Is the new vehicle that you’re interested in selling at or over MSRP?
In these strange car buying times, it’s almost normal to pay over MSRP for some cars, however, that shouldn’t always be the case. If a new car that you’re interested in is selling for over MSRP, then whether or not it’s a terrible deal will depend on how much over sticker it is selling for. That doesn’t mean that you should shell out thousands of dollars over the sticker price, instead, look at what the car’s residual value is.
What that means is that in three years, if the car can keep around 60 to 70% of its original value, then it could be worth spending a little more than the sticker price for it. However, if the car only holds around 50% of its original value after three years, then you may want to skip it altogether. The reason for this is that paying over the car’s original value won’t make sense if the car isn’t worth much only three years down the road. In that case, you could be losing out on a lot of money on the front end and the back end of the deal.

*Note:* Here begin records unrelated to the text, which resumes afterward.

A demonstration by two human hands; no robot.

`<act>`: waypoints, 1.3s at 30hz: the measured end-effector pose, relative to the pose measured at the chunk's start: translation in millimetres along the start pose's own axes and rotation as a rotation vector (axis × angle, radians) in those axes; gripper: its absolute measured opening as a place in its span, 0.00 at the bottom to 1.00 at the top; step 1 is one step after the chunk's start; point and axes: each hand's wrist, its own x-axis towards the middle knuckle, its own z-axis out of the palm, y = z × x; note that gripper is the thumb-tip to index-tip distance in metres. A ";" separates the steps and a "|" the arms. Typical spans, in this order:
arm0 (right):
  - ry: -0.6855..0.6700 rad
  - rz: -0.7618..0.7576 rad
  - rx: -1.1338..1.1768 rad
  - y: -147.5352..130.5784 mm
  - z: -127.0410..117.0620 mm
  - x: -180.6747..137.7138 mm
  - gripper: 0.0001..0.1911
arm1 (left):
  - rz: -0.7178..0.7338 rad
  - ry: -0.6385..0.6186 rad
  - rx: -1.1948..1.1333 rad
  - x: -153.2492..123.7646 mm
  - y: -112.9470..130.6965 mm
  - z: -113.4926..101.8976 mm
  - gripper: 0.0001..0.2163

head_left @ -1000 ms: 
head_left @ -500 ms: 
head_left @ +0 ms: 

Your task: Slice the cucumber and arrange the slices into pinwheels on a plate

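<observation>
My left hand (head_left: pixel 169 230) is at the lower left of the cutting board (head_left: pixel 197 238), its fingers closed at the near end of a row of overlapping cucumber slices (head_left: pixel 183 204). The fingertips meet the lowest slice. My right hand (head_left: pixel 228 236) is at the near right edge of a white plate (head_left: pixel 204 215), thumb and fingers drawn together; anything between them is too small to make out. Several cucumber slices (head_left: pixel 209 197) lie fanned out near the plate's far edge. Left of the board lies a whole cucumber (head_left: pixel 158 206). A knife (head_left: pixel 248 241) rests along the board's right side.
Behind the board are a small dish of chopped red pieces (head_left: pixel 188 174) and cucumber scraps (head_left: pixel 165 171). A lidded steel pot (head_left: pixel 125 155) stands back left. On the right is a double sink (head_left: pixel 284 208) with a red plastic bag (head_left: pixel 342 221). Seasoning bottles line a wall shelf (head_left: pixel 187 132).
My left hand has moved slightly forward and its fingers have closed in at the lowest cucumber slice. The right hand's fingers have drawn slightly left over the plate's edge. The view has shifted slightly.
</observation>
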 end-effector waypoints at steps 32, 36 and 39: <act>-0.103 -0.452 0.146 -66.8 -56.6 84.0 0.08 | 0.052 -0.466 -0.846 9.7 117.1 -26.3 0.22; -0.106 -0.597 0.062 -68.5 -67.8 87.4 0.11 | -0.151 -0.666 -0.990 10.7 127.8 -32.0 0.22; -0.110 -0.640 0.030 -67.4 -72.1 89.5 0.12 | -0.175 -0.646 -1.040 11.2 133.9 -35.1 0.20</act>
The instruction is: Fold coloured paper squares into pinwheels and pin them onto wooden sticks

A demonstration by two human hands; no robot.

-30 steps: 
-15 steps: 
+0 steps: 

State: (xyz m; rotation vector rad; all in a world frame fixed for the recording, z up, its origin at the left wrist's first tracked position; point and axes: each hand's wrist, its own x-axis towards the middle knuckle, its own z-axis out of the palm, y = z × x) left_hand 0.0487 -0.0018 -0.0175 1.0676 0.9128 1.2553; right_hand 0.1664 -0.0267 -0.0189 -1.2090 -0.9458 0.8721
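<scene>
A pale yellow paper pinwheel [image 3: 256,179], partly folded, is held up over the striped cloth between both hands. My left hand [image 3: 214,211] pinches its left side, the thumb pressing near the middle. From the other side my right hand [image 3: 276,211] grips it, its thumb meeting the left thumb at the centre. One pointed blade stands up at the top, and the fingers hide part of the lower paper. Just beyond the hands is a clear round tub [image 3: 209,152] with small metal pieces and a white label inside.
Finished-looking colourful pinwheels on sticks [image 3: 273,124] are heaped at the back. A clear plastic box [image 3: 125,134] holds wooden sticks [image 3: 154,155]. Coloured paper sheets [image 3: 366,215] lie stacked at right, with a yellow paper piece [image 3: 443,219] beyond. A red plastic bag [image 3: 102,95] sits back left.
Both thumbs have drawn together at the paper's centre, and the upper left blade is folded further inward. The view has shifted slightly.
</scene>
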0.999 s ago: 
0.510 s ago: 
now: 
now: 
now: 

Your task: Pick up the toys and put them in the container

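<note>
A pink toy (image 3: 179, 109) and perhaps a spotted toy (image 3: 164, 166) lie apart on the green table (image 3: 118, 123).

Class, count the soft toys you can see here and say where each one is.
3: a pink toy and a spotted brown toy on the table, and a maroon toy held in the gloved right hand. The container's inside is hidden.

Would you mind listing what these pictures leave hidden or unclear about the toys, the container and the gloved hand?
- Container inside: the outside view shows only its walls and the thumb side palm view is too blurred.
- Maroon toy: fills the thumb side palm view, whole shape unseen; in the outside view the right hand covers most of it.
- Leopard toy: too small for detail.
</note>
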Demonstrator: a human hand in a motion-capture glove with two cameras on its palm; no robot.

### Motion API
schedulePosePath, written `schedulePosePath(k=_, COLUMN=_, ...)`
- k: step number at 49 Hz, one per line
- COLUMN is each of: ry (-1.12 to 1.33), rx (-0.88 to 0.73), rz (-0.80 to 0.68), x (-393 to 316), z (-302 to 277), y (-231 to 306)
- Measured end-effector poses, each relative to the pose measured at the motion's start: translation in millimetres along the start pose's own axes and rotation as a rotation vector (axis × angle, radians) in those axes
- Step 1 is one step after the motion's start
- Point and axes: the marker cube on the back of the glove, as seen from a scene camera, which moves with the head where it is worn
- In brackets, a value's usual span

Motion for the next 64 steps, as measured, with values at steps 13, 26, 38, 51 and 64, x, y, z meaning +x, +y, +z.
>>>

“If you’re looking at a vehicle that’s going lose 50% of its value over the next few years, but the dealership is trying to charge you 10-20% over MSRP for it, stay away from that vehicle,” Janessian says.
To see what kind of residual values that certain new cars have, check out CarEdge.com. There’s a handy calculator that will tell you how much the car that you’re interested in will lose over the next few years.
Is the price of the used car that you’re looking at close to the price of a new one?
If you are shopping for a used car, then pricing is obviously very important during these trying times. One way to know if you’re getting a good price on the used car that you want is to compare its price to that of a new model. If the new model only costs a few thousand dollars more than a used one, then you should go with the new one because it will technically be a better deal all around.
“If there’s a price differential of around $3,000 to $5,000 and the used car is 2 or 3 years old, keep in mind that it’s going to run out of warranty,” Janessian said. “Apple-to-apples, if we’re talking new versus used and the prices are very close, always go with new because of the warranty and better financing rates.”
If the vehicle that you’re trading is worth less than the current market value
Lastly, if you’re planning to trade in a vehicle, then it’s a great time to do so as dealers are paying top dollar to add cars to their inventories. One way to make sure that you’re getting the most money for your trade is to see what dealers are selling the same car for. For example, if you have a Honda Accord that is selling on dealer lots for $25,000, but the dealer only offers you $15,000, don’t take it.
There shouldn’t be any reason that you shouldn’t get close to the retail value of your car in this current market. Anything less would be considered a terrible deal.